M&A’s Gain Momentum, Optimizing Industry for Hedge Funds

February 23, 2012 Debbie Jacobs Economic Barometer

M&As in Europe are regaining momentum, setting the stage for the hedge fund industry’s new leaf.

Earlier this week, TNT Express shares rose 60% after rejecting UPS’s billion-euro takeover, leading investors to predict an even higher price in the future.  Also this week, stock in Misys PLC, the financial software, climbed 10%. Hedge funds have been actively involved in both scenarios.
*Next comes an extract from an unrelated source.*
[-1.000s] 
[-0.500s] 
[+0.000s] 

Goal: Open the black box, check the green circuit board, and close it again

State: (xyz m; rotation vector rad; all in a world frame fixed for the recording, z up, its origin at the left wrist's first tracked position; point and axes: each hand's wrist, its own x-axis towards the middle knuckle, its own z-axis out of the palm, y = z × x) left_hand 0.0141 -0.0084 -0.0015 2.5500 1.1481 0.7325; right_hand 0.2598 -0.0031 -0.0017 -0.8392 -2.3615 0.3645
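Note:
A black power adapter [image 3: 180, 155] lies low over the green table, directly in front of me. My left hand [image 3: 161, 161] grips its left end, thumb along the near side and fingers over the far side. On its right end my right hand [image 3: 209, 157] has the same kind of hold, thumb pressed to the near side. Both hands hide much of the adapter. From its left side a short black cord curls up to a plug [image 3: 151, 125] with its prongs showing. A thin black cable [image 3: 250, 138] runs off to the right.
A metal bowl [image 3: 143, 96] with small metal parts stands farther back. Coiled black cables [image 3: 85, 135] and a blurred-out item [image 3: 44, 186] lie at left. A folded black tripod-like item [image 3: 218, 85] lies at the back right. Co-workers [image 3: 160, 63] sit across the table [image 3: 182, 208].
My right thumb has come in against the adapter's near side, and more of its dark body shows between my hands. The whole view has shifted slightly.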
“We are seeing more M&A deals in Europe, thus creating more investment opportunities,” explained Amit Shabi of Bernheim Dreyfus and Co. “Spreads remain at a very attractive level despite the bull market and the decrease of volatility observed since the beginning of the year. This means that most people consider that we could see a rise in volatility since key issues such as Greece, sluggish growth and deficits haven’t been fully addresses yet.”

In general, the boost in M&A levels implies that markets are riding an upward trend. Demand is increasing as well.

“Companies are generally trading on low valuations, and there are plenty of trade buyers with lots of cash looking to buy for growth,” explained Simon Davies of Cheyne Capital. “As these deals are often highly synergistic, target companies can justify higher valuations than the market expects.”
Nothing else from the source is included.